Differentiating an employee and a contractor
According to Hart, the ultimate test in determining whether you have an employee or an independent contractor boils down to one primary factor: control. If the worker is dependent on the employer financially, has no say their schedule, and uses only employer-provided software, tools, or equipment, they are most likely a full-time employee.
An independent contractor is free to come and go once the job is done, can have multiple clients at the same time, can perform the work remotely in some cases, and can hire subcontractors or additional help to complete the task. Independent contractors with access to proprietary information can be required to sign confidentiality or non-disclosure agreements, but not non-compete contracts.
But sometimes, roles change. The independent contractor you hired during the early days of your startup may evolve into something more over time. This is not illegal. What is illegal, however, is a lack of self-auditing processes. The intentional failure to initiate the conversation to convert the contract worker into a full-time employee ultimately denies this employee the benefits and compensation he or she is owed.
$3 billion less to go around
The IRS estimated that about 15 percent of employers misclassified their employees as independent contractors, costing nearly $3 billion each year in income, payroll and federal unemployment taxes, with 10 to 20 percent of employers classifying at least one worker incorrectly.
States are reporting equally staggering figures in lost revenue annually due to misclassified employees. That revenue would otherwise go into education, transportation, or health coverage for low-income families, to build strong communities and contribute to the nation’s economic vitality, of which startups are part of.
Running a business is a balancing act
There’s no denying that business owners are between a rock and hard place.
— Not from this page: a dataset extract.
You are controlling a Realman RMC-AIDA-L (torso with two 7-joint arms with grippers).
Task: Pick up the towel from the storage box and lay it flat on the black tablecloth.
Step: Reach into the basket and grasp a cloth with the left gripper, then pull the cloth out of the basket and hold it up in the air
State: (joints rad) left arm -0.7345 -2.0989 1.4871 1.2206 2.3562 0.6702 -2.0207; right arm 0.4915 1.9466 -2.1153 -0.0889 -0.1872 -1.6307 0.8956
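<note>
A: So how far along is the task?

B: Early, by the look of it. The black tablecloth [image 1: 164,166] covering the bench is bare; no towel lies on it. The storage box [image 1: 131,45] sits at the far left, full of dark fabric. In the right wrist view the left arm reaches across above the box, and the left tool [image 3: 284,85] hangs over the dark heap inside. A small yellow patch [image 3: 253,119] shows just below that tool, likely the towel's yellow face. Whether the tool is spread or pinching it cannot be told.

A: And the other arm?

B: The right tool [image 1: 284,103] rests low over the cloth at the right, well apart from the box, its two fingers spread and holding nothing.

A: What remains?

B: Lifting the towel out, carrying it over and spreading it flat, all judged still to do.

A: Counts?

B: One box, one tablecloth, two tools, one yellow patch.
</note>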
They need to be profitable and competitive and keep employees and investors happy — and these factors aren’t necessarily mutually exclusive. However, having to juggle these factors is not an excuse to flout the law.
Classifying your next hire correctly is essential for both the business and the entrepreneur. Building a profitable organization may start with the entrepreneur, but its success is ensured by its employees; so start by taking care of yours.